The 2013 MarketCounsel Summit is heavy on future shock
A Cassandra-like Steve Lockshin lead the gloomsters, Team Tech protested that the future is bright and Frank & Dodd laid an egg
Brooke’s Note: As I do late night editing on this article, I see that Tim Welsh and I both, in our separate articles, put a focus on the surprisingly empty calories of the Dodd and Frank appearance. See: What my personal enounters with Barney Frank and Chris Dodd revealed at the MarketCounsel conference. More remarkable might be how little it seemed to affect the event or the outlook for the RIA business in general, It would be nice to have these ex-politicians passionately crusading to improve the financial advisory industry. It’s better that the free enterprise system is such a good friend.
Brian Hamburger temporarily supplanted Wayne Newton as Mr. Las Vegas last week as he emceed the final stop on the RIA conference circuit as the 2013 MarketCounsel Summit drew more than 400 of the industry advisors, consultants, experts and executives to the high-end Four Seasons hotel on the Vegas Strip.
MarketCounsel used some of that Vegas showmanship to highlight the latest trends, developments and happenings in the RIA industry — not to mention its ace in the hole: a Martin and Lewis reunion of sorts on the top of the bill consisting of former Senators Barney Frank and Chris Dodd appearing together for the first time at a conference in their post-legislative careers. See: In a major 'get’ MarketCounsel books Dodd and Frank to play Vegas.
But after “all the build-up”: See: Five RIA happenings: MarketCounsel shapes up; Zohar emerges, a new RIA-focused recruiting firm pops up and two more, Dodd and Frank provided a meandering Q & A session. While the audience was hoping for the juicy back-channel details of what went into getting the law written, Dodd and Frank unfortunately waxed poetically on tangential issues, leaving the attendees somewhat underwhelmed based on the high-expectations for the session.
A good chunk of the conference content was focused on advisor succession, mergers, and strategies for growth through acquisitions. Philip Palaveev, chief executive of the Ensemble Practice and former Moss Adams ace consultant, led a panel discussion of some of the industry’s heavyweights on how to “tuck in” advisory practices to achieve growth and scale.

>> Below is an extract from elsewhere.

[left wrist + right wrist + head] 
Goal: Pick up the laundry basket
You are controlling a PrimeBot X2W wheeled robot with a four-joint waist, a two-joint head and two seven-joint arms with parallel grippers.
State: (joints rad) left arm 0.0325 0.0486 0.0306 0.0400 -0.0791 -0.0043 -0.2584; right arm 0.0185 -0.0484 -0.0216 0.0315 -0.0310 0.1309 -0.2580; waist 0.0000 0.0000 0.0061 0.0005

“I’ve had to kiss a lot of frogs,” said John Burns of Exencial Wealth Advisors as he described his process for finding and evaluating acquisition candidates. Concurring was Marty Bicknell of Mariner Wealth Advisors who said he spends nearly two thirds of his time as CEO in pursuing advisor acquisitions. See: Schwab 2013 RIA M&A data show hope but also futility.
Next up was another panel of industry luminaries who are using mergers as a key strategy in solving succession issues. Greg Friedman, managing principal of the two-time IMPACT award winning firm Private Ocean, and also CEO of Junxure , gave the audience his take: “My advice is to spend 80% of your time getting to know your future partners and 20% of your time on the deal mechanics, which is the complete opposite of how most of us approach this topic. Mixing cultures is something that you just can’t fast-track or underestimate.”
Pants pulled down?
Day Two featured another set of industry headliners providing their thoughts about where the industry is headed. A common theme was that advisors are in real danger of being replaced by the rising crop of online RIAs, known in the industry lingo as “robo-advisors” or “cyborg-advisors,” terms being introduced to describe the combination of online advice, backed by people.
Companies such as WealthFront, Betterment, and the like were thrown up as examples of a new type of competitive threat. “I feel as an industry, that we are at risk of having our pants pulled down,” said Steven Lockshin of Convergent Wealth Advisors and co-founder of the now defunct advisor collective, Advizent. “The majority of what advisors in our industry do for 100 basis points, these firms will do for 10 or 15,” Lockshin warned. “These are commodity services.” See: Online RIAs will mostly fail — and here are 10 reasons why.
Lockshin went on to lecture the audience on many of the failures in the industry, including describing his new book as a “rant about what is wrong in financial services today.” Lockshin also expressed his bearish outlook by indicating that his investment in Betterment was a hedge against the success of his RIA firm.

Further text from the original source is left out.